20ª semana del tiempo ordinario. Viernes: Mt 22, 34-40
San Mateo nos pone en este capítulo diversos enfrentamientos verbales de Jesús
con sus adversarios, que eran sobre todo los fariseos y saduceos. Hoy nos presenta a
un fariseo que con cierta mala intención le pregunta a Jesús cuál es el principal
mandamiento de la ley. Esto se debía a que, además de los diez mandamientos, se
habían acumulado diversas normas legales, por lo que entre los fariseos, más o menos
entendidos en la Ley, tenían sus discusiones sobre lo que debería ser más importante.
Ellos hacían distinción entre mandamientos más graves y menos graves; pero no
había unanimidad en el momento de decir cuáles eran más graves o más importantes.
Por eso le hacen la pregunta a Jesús. Pero no se la hacen con el deseo de aprender,
sino, como dice el evangelio, como poniéndole una prueba o una trampa, a ver si
queda mal ante la gente.
Jesús aprovecha la pregunta para darnos a todos una gran enseñanza. Hoy nos
dice que lo más importante es el amor: el amor a Dios, como estaba claramente
expresado en el Ant. Testamento y, unido a este mandamiento, otro igualmente
importante, que es el amor al prójimo. Y no de cualquier modo, sino como nos
queremos a nosotros mismos: desear y hacer siempre el bien.
Dicen que es de gente no inteligente el complicar los problemas. Y así les pasaba a
los fariseos que de las leyes más antiguas iban poniendo más y más normas hasta
angustiarse con tantas leyes, de modo que les era difícil diferenciar las importantes con
otras de poca importancia. Pero es de gente inteligente y sabia el simplificar los
problemas. Esto es lo que hace Jesús, pues de todas las leyes, hace una unidad en el
amor. Eso sí, hay que amar a Dios “con todo el ser”, es decir, con toda la vida, la
inteligencia, las fuerzas materiales y espirituales. Y, juntamente, amar al prójimo.
Este amar a Dios y al prójimo, según el evangelio, tiene algunos problemas. Porque
hay que amar a los hombres, pero hay que guardarse del mundo; hay que amar a
todos, pero a veces hay que dejar al padre y la madre. A veces el amor a los humanos
parece impedir el amor a Dios. Sin embargo en la Sagrada Escritura y en la tradición
cristiana nunca se dice que haya que desinteresarse del hombre bajo el pretexto de
amar únicamente a Dios. La verdadera vida interior no es sólo encontrarse con Dios y
hablar con El, sino interesarse por los problemas humanos, por los seres humanos a
quienes Dios ha creado y desea salvar. En religiones o sabidurías orientales en que se
insiste en la meditación sí aparece el hecho de desentenderse de los problemas
humanos. En la Iglesia no todos tenemos la misma vocación o los mismos modos de
acercarnos a Dios. Para unos tiene gran relieve la vida de oración o contemplación;
otros prefieren más la acción. Pero aun en la vida de mayor contemplación, el creyente
nunca puede desentenderse de los problemas humanos y con ese amor con que
muestra su unión con Dios, pide y se preocupa por los seres humanos.

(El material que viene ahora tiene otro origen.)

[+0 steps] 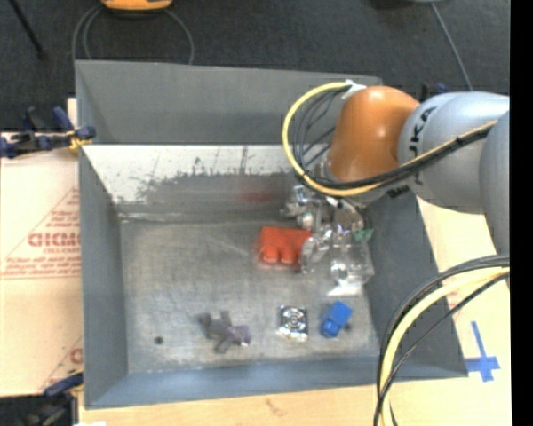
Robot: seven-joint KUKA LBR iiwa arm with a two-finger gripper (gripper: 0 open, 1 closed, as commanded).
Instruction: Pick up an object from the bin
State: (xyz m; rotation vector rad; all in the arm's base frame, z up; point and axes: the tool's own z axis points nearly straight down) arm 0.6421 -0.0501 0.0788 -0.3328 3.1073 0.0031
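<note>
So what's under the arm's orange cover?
The gripper hangs there, a red block just left of it. The bin floor directly beneath is covered, so anything lying there cannot be seen.

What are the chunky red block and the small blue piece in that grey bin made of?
The chunky red block looks like moulded plastic: even, saturated colour, matt surface, rounded lumps. The small blue piece also looks plastic, being uniformly coloured. The grey bin appears to be sheet metal, dull, with scratches on its back wall.

Arm from right, pincer down
</note>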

Lo nuevo en Jesús es la unión que pone entre los dos mandamientos: querer amar
a Dios sin amar al prójimo es como una trampa; pero querer amar al ser humano sin
amar a Dios, es empequeñecer todo amor. Jesús nos enseña que el amor es el espíritu
de toda ley. De poco o nada sirve cumplir los actos, si se falta a lo principal, que es el
espíritu de esos actos.
En el amor están concentrados todos los mandamientos. Porque quien ama no
molesta, no miente, no tiene envidia, Y así podemos repasar todos los mandamientos.
Amar no significa sólo lo negativo, sino que es un mandamiento positivo: hacer el
bien y rezar por los enemigos. El modelo es el mismo Jesús: paciente, perdonando,
haciendo el bien hasta la muerte. Si amamos de veras a Dios, debemos querer lo que
El quiere, la salvación de todos. Por eso amar a Dios es preocuparnos para que todos
puedan conocerle y acercarse con amor a El.